▶ [EXERCISE DESCRIPTION] If a line in the records below contains the word "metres", return that line.

▶ [Source records]
------------------------------------

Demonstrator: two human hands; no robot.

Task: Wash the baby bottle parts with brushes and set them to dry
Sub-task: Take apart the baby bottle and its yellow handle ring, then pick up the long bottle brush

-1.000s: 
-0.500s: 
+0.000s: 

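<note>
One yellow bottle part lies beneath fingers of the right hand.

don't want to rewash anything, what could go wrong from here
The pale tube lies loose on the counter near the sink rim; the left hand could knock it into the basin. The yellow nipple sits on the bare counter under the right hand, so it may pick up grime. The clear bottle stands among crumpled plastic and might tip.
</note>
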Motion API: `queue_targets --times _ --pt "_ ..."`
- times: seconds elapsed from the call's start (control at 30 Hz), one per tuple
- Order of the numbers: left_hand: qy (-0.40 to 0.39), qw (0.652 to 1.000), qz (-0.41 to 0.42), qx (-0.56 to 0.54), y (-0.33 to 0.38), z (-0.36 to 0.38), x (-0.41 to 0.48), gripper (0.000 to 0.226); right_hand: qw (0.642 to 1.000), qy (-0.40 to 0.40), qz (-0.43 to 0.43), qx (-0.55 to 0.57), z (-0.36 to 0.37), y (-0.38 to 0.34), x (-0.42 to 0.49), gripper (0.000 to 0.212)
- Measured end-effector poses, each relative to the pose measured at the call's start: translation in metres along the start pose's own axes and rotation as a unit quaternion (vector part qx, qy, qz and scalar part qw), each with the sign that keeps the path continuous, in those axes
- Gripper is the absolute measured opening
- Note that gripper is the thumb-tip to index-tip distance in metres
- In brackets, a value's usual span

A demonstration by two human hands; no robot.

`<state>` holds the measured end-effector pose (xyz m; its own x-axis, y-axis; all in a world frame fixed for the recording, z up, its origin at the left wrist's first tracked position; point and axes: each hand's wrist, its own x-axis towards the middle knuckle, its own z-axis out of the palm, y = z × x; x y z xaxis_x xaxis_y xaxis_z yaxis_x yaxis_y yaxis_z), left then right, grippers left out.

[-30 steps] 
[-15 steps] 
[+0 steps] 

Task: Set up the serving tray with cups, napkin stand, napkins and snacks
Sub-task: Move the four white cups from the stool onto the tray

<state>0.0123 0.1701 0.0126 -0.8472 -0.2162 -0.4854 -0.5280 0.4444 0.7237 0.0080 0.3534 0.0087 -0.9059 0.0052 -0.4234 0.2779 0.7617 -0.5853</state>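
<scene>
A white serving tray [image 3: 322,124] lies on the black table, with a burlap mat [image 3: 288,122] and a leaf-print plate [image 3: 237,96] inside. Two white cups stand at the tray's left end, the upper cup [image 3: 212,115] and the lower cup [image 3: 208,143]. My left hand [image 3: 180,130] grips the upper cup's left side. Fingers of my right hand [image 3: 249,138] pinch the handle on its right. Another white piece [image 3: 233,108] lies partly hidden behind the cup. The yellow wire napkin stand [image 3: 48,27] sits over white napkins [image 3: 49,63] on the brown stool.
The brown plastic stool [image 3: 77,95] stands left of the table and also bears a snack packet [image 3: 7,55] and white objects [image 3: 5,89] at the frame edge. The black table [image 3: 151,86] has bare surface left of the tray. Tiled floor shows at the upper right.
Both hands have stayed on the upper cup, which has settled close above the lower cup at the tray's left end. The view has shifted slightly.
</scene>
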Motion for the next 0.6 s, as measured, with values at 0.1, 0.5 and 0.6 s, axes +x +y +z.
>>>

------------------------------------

▶ [RESULT]
- Measured end-effector poses, each relative to the pose measured at the call's start: translation in metres along the start pose's own axes and rotation as a unit quaternion (vector part qx, qy, qz and scalar part qw), each with the sign that keeps the path continuous, in those axes
- Note that gripper is the thumb-tip to index-tip distance in metres

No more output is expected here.